In the weeks leading up to Christmas, the cable channels are full of children’s shows, done in everything from claymation to CGI, in which the basic plot is always the same.  Some mean person or creature does something that will keep Christmas from coming this year.  In fact, this formula is so successful that I have noticed it has been expanded into Halloween shows as well.  There are now Halloween specials where the basic plot is, “Will Halloween come this year?”

So I was thinking, given all the screen time we devote to making our children and even ourselves wonder if Christmas was going to come this year, to ask ourselves if it really did. The mall moves on to Valentine’s Day and we move on too?  But did Christmas really come?

It’s not such an odd question.  In fact it’s a question people even asked of Jesus.  They didn’t quite phrase it as, “Jesus, how your Christmas?”  or “Did Christmas come for you?”  Instead, after Jesus began his ministry a few of John the Baptist’s disciples came to him and asked, “Are you the one who is to come, or should we wait for another?”

During Jesus’ presentation in the Temple as a child, Simeon, guided by the Spirit, enters.  He approaches the baby Jesus and takes him in his arms and starts thanking God saying, “Thank you God.  You promised I would see the Messiah before I died and today I have.  This child will bring your salvation (that is wholeness and reconciliation), not just to Israel but to the whole world.  I can die in peace now!”

The recognition of Jesus as messiah, was also confirmed that day by a prophet named Anna.  Yes there were woman prophets. Some forty years later, the apostle Paul would ask that women remain silent in church, but apparently Anna hadn’t heard of Paul yet.  So Anna, another elderly Spirit-filled person, tells people that Jesus would have a role in the redemption of Jerusalem.

Christmas had truly come for Simeon and Anna. They believed that in the birth of Jesus, the world had truly changed, that history had turned a corner.  Christmas was more than a date that had passed on the calendar.

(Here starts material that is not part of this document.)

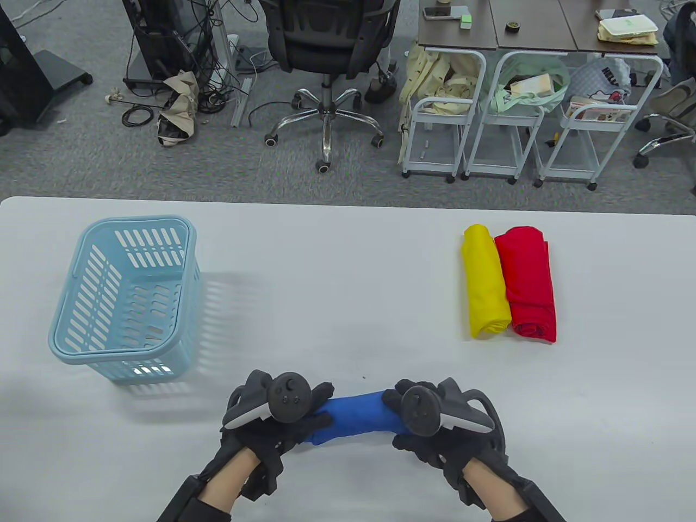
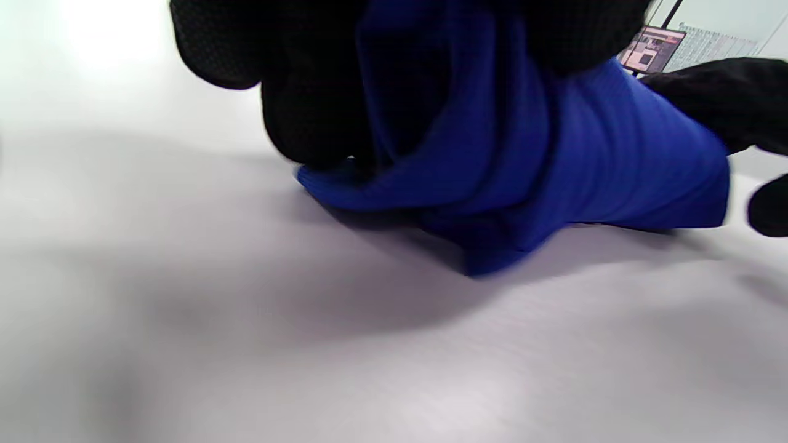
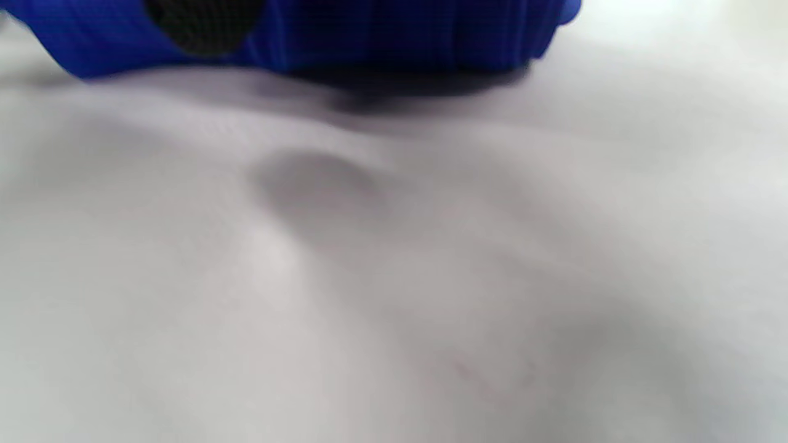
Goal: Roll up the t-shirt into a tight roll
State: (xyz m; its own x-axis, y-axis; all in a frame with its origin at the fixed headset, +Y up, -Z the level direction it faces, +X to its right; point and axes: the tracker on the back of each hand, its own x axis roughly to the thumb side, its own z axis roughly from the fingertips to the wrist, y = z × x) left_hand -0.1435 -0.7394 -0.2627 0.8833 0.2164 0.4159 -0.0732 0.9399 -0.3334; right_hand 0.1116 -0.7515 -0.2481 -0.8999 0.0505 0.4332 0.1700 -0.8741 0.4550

It was a world-changing event.  Things would never be the same again.

So I ask you again, has Christmas truly come for us?  Has it come for us the same way it came for Anna and Simeon?  Because if it has, that means we believe history has turned a corner, that the world has change forever because Jesus came into it.  You see, if everything Jesus said and taught, everything he did, his life, his death, his resurrection –just his whole way of being – if all that is true and from God – then the world has changed forever.

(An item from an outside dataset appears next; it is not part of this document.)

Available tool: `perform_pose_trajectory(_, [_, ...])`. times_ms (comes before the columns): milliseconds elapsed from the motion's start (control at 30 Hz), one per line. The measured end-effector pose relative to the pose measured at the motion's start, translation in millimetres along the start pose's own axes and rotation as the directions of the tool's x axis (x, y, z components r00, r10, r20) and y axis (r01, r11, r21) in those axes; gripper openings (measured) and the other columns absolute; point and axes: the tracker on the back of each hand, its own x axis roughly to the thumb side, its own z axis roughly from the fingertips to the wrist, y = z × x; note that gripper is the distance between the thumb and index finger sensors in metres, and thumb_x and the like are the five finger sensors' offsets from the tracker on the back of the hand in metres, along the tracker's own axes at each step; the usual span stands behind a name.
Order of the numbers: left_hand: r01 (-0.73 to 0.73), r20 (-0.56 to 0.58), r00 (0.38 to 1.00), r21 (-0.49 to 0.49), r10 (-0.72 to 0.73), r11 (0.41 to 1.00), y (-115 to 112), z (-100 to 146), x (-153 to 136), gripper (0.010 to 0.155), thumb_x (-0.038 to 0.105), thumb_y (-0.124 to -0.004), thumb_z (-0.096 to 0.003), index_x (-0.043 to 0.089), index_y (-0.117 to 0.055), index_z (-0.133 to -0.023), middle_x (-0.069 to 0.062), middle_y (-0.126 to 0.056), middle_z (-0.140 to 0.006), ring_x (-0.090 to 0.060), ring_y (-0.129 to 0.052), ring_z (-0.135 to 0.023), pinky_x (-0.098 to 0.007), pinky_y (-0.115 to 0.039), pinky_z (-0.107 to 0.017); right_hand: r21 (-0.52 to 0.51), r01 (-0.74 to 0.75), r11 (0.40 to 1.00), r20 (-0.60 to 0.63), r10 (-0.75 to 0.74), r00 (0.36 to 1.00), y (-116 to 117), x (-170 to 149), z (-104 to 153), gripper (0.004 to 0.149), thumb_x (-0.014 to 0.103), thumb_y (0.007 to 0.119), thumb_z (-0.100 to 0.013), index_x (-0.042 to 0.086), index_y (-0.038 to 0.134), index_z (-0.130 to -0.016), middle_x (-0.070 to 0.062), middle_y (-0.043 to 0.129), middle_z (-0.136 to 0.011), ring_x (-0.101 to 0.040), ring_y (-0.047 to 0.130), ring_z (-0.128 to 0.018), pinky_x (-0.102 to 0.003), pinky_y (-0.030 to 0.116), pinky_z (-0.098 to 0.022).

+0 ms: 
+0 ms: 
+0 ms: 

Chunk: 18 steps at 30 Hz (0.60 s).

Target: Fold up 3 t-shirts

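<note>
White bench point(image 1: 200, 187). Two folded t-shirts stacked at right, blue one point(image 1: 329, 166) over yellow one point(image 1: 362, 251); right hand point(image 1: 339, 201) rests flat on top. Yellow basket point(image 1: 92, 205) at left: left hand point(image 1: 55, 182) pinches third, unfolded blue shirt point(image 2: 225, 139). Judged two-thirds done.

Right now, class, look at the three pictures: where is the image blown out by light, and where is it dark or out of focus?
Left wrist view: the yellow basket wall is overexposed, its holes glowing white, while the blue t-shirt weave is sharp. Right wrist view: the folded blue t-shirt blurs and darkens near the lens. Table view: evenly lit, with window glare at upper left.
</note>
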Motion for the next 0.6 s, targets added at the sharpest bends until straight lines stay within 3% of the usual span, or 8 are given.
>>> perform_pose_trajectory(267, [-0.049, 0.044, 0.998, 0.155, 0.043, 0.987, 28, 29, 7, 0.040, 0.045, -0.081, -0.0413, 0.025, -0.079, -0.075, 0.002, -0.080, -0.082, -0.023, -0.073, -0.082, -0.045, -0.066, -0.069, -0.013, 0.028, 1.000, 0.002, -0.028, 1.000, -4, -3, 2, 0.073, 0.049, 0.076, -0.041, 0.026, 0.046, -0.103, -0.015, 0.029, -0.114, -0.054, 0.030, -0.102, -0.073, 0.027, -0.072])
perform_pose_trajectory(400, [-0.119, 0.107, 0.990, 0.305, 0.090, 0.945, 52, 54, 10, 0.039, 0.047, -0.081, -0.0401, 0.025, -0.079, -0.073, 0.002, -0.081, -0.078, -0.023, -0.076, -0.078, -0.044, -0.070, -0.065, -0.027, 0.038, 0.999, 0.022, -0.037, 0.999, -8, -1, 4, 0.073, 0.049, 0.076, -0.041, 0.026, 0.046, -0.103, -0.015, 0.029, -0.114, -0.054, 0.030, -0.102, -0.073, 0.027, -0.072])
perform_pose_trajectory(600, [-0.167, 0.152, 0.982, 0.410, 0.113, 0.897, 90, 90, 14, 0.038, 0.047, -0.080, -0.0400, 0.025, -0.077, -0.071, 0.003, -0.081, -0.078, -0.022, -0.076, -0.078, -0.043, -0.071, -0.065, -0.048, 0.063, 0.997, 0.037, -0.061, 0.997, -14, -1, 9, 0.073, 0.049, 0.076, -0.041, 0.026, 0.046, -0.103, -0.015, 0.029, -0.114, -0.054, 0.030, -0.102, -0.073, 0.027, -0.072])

We say we believe it, yet we act as if we don’t.  We take the reality of Christmas and casually toss it aside as if it were an empty Wii box.  We take the demands of discipleship and leave them at the curb in the rain, hoping someone will take them away.

When Christmas truly comes, when we truly see Jesus as God’s messiah and light of revelation the world looks different.  The follower of Jesus doesn’t approach the world with the attitude of “Hey, it’s all good.”  The follower of Jesus walks in his light and sees shadows.  It’s not all warm and fuzzy praise-the-Lord platitudes.  Sometimes it means a sword is going to pierce your soul.  And that doesn’t always feel good.

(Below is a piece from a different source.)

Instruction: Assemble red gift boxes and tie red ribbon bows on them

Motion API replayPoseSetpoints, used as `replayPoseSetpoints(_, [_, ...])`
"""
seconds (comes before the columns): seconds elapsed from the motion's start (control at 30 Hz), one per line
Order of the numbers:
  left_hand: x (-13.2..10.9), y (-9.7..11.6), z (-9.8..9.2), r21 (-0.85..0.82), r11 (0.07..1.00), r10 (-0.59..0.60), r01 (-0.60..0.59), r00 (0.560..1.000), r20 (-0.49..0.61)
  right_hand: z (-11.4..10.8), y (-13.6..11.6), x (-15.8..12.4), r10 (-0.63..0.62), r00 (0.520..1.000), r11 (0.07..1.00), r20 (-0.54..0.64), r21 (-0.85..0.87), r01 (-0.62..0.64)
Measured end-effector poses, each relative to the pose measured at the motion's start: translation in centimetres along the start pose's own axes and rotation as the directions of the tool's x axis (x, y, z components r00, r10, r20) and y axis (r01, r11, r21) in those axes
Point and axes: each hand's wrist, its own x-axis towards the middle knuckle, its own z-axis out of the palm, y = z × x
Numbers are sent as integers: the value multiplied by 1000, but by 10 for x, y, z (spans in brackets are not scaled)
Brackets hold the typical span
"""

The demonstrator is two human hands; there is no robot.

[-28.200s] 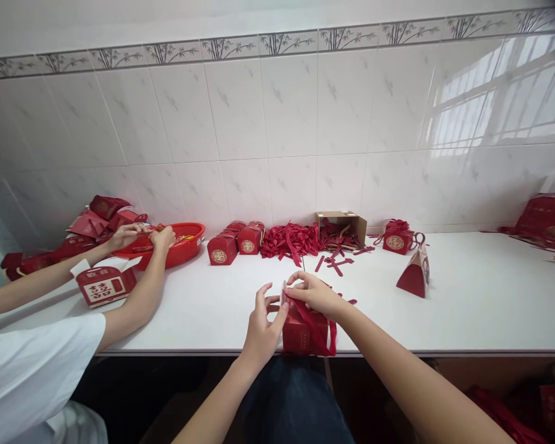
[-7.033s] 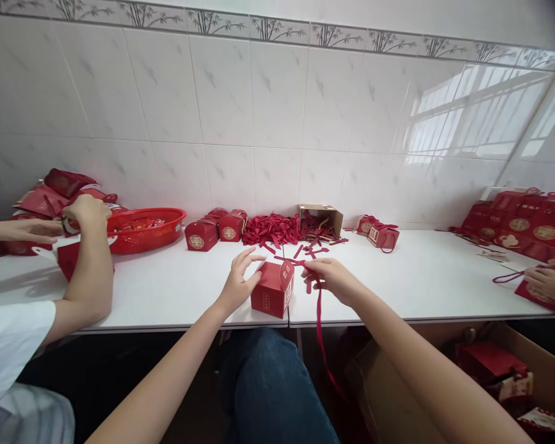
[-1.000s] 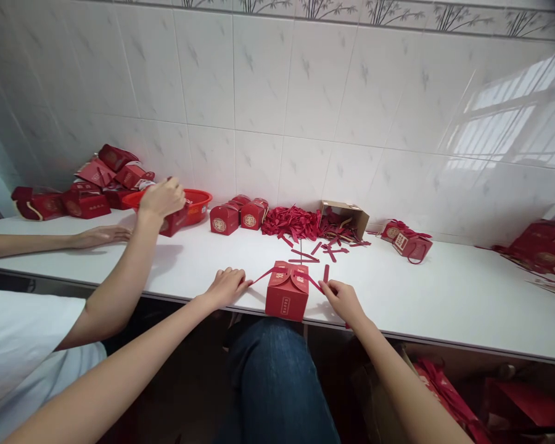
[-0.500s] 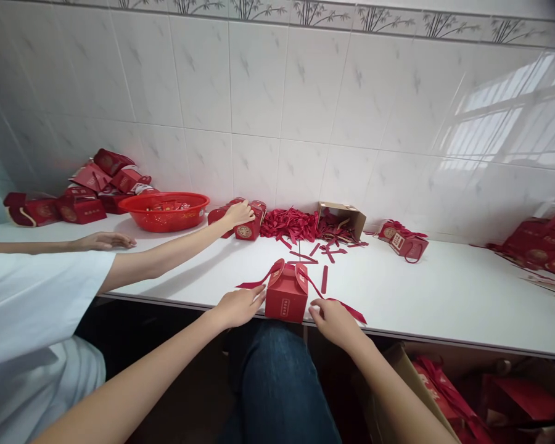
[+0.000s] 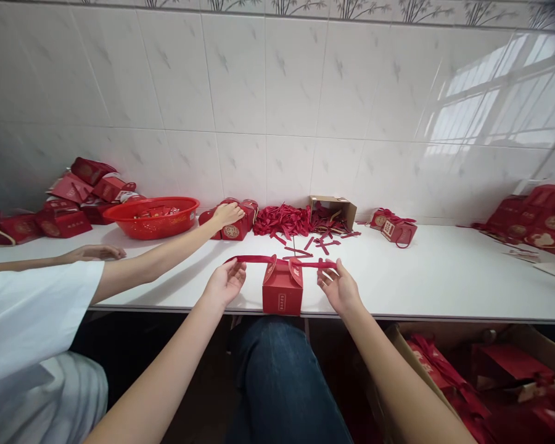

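Note:
A small red gift box with rounded top flaps stands upright at the table's front edge, between my hands. A dark red ribbon runs through its top and stretches out level to both sides. My left hand is closed on the ribbon's left end, thumb and fingers pinching it. On the other side my right hand pinches the right end. Neither hand touches the box itself.
A co-worker's hand rests on red boxes at the back. Nearby are a red plastic basket, heaped ribbons, a tipped cardboard box, stacked boxes at right, and an open carton under the table.
Both my hands have risen from beside the box and taken hold of the ribbon ends. The ribbon, drooping before, is now pulled out straight sideways. The view has shifted slightly.

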Motion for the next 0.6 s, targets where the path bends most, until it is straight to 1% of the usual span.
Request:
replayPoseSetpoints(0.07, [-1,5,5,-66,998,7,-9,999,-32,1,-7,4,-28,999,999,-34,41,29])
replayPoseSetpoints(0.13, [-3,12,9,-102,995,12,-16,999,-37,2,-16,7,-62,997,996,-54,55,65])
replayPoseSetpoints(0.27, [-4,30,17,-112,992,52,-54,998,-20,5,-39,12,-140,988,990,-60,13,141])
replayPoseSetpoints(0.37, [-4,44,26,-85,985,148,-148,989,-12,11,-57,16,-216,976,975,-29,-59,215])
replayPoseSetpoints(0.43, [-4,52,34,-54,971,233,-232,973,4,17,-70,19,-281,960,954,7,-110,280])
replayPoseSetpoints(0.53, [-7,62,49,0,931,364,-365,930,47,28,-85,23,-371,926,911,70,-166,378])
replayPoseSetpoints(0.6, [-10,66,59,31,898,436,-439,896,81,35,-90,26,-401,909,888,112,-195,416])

If we want our lives to make a difference, we need to take a cue from Simeon.  He found fulfillment not in power, fame, or wealth, but in the mystery of a tiny child.  He spent his life waiting patiently for the messiah.  He never lived to see Israel fully restored, nor the whole world made right.  Yet he said he could die in peace because of what God had revealed to him in Jesus.  He could reach the end of his life with a sense of fulfillment even though he didn’t live to see God’s kingdom brought to completion.

You and I may not live to see the kingdom reach its completion either.  Yet we can make a difference and we can even die in peace.  To be a follower of Jesus, a true disciple is to have the audacity to stand in this world, knee-deep in crap, and brazenly declare that Christmas has truly come.  We are a people, who spirit-saturated like Anna and Simeon, have the faith to proclaim that our eyes have seen God’s salvation in Jesus Christ.